An Inexact Newton Method for Fully-Coupled Solution of the Navier-Stokes Equations with Heat and Mass Transport; SAND97-0132
Albuquerque, NM: Sandia National Laboratories, 1997. Presumed First Edition, First printing. Tape bound. 28, [8] pages, plus covers. Formulae. Footnotes. Figures. Tables. Sandia computational scientist John N. Shadid was awarded the Thomas J.R. Hughes Medal from the United States Association for Computational Mechanics in 2019. The medal is given “in recognition of outstanding and sustained contributions to the broad field of Computational Fluid Dynamics that significantly advance the understanding of theories and methods impacting CFD.” John, with a master’s degree in mathematics and a doctorate in mechanical engineering from the University of Minnesota, won “for outstanding and sustained contributions to large-scale parallel multiphysics computational-fluid-dynamics solution methods, high-performance computing algorithms/software and numerical methods for coupled nonlinear partial differential equations.” Workers in the field have modelled fast phenomena such as the hypervelocity impact of solids and the propagation of shocks and waves in inertial confinement fusion systems. Raymond S. Tuminaro is with the Center for Computer Research at Sandia and he is interested in parallel iterative methods for linear systems, numerical linear algebra, eigenvalue problems, and parallel numerical software. Special interests in algebraic multigrid, numerical solution of Maxwell's equations, incompressible Navier-Stokes, and block preconditioning. He developed the Aztec iterative library as well as the ML multilevel preconditioning package. I was also part of the MueLu development team. Homer F. Walker, Professor Emeritus Mathematical Sciences Department Worcester Polytechnic Institute. This work was later published in JOURNAL OF COMPUTATIONAL PHYSICS 137, 155–185 (1997) ARTICLE NO. CP975798.
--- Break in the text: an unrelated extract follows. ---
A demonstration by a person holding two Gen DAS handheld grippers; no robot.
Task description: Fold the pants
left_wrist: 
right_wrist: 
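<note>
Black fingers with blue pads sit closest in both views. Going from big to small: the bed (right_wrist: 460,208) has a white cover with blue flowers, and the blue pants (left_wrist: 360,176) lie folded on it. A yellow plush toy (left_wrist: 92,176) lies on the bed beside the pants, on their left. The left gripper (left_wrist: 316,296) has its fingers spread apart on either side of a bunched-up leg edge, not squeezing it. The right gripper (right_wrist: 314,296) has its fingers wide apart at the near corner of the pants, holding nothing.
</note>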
The solution of the governing steady transport equations for momentum, heat and mass transfer in flowing fluids can be very difficult. These difficulties arise from the nonlinear, coupled, nonsymmetric nature of the system of algebraic equations that results from spatial discretization of the PDEs. In this manuscript we focus on evaluating a proposed nonlinear solution method based on an inexact Newton method with backtracking. In this context we use a particular spatial discretization based on a pressure stabilized PetrovGalerkin finite element formulation of the low Mach number Navier–Stokes equations with heat and mass transport. Our discussion considers computational efficiency, robustness and some implementation issues related to the proposed nonlinear solution scheme. Computational results are presented for several challenging CFD benchmark problems as well as two large scale 3D flow simulations. Condition: Very good.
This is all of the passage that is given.